- [ACTION ITEM]
Copy the listing out in full. Keep every word as it is.

────────────────────

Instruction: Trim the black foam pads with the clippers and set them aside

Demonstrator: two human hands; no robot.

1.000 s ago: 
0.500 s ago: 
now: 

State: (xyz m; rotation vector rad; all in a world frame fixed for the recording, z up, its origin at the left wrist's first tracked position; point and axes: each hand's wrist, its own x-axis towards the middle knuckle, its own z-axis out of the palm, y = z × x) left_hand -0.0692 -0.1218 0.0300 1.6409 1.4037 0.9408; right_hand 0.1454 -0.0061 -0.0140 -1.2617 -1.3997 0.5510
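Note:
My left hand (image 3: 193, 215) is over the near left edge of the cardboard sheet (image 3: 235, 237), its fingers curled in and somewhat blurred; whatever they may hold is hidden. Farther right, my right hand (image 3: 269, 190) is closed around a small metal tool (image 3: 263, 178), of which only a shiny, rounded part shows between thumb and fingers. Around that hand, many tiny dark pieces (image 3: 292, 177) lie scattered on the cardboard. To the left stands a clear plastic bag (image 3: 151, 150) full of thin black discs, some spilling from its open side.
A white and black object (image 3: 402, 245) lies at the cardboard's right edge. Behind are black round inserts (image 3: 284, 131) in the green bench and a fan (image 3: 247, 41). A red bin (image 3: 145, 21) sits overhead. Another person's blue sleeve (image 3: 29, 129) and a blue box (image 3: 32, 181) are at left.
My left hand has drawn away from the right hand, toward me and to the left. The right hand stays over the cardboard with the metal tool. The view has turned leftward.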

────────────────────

- [EXERCISE OUTPUT]
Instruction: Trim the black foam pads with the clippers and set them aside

Demonstrator: two human hands; no robot.

1.000 s ago: 
0.500 s ago: 
now: 

State: (xyz m; rotation vector rad; all in a world frame fixed for the recording, z up, its origin at the left wrist's first tracked position; point and axes: each hand's wrist, its own x-axis towards the middle knuckle, its own z-axis out of the palm, y = z × x) left_hand -0.0692 -0.1218 0.0300 1.6409 1.4037 0.9408; right_hand 0.1454 -0.0061 -0.0140 -1.2617 -1.3997 0.5510
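Note:
My left hand (image 3: 193, 215) is over the near left edge of the cardboard sheet (image 3: 235, 237), its fingers curled in and somewhat blurred; whatever they may hold is hidden. Farther right, my right hand (image 3: 269, 190) is closed around a small metal tool (image 3: 263, 178), of which only a shiny, rounded part shows between thumb and fingers. Around that hand, many tiny dark pieces (image 3: 292, 177) lie scattered on the cardboard. To the left stands a clear plastic bag (image 3: 151, 150) full of thin black discs, some spilling from its open side.
A white and black object (image 3: 402, 245) lies at the cardboard's right edge. Behind are black round inserts (image 3: 284, 131) in the green bench and a fan (image 3: 247, 41). A red bin (image 3: 145, 21) sits overhead. Another person's blue sleeve (image 3: 29, 129) and a blue box (image 3: 32, 181) are at left.
My left hand has drawn away from the right hand, toward me and to the left. The right hand stays over the cardboard with the metal tool. The view has turned leftward.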

Now the output is complete.